Continuous-Time Reward Machines
Continuous-Time Reward Machines
Amin Falah, Shibashis Guha, Ashutosh Trivedi
Proceedings of the Thirty-Fourth International Joint Conference on Artificial Intelligence
Main Track. Pages 5056-5064.
https://doi.org/10.24963/ijcai.2025/563
Reinforcement Learning (RL) is a sampling-based method for sequential decision-making, in which a learning agent iteratively converges toward an optimal policy by leveraging feedback from the environment in the form of scalar reward signals.
While timing information is often abstracted in discrete-time domains, time-critical learning applications—such as queuing systems, population processes, and manufacturing systems—are naturally modeled as Continuous-Time Markov Decision Processes (CTMDPs).
Since the seminal work of Bradtke and Duff, model-free RL for CTMDPs has become well-understood. However, in many practical applications, practitioners possess high-quality information about system rates derived from traditional queuing theory, which learning agents could potentially exploit to accelerate convergence.

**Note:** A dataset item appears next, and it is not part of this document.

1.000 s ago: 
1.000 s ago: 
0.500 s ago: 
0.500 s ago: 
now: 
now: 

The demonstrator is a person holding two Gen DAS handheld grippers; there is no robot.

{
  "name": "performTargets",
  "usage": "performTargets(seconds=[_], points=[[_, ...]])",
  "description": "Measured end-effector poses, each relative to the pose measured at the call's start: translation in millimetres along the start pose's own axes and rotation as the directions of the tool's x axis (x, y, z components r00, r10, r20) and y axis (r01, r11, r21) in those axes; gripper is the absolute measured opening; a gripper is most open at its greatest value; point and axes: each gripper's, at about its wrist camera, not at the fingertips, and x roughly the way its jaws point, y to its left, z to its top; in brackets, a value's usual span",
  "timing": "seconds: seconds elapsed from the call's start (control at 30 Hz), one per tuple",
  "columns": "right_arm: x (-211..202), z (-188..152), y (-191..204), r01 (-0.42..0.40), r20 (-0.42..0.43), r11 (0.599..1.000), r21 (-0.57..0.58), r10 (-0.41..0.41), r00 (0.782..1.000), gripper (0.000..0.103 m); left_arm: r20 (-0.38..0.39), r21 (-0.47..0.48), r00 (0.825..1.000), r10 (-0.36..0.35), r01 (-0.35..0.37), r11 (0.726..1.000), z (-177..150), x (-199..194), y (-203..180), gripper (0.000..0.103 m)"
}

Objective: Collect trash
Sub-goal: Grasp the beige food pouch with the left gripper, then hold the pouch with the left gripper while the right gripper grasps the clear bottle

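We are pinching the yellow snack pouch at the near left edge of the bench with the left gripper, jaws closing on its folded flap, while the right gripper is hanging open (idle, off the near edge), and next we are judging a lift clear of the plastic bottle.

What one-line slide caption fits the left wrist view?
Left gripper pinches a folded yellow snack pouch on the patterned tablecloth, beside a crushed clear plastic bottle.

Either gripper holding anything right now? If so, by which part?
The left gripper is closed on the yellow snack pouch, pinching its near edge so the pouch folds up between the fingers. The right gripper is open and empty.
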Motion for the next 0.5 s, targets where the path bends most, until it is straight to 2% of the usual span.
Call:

Despite this, classical RL algorithms for CTMDPs typically re-learn these parameters through sampling.
In this work, we propose continuous-time reward machines (CTRMs), a novel framework that embeds reward functions and real-time state-action dynamics into a unified structure.
CTRMs enable RL agents to effectively navigate dense-time environments while leveraging reward shaping and counterfactual experiences for accelerated learning.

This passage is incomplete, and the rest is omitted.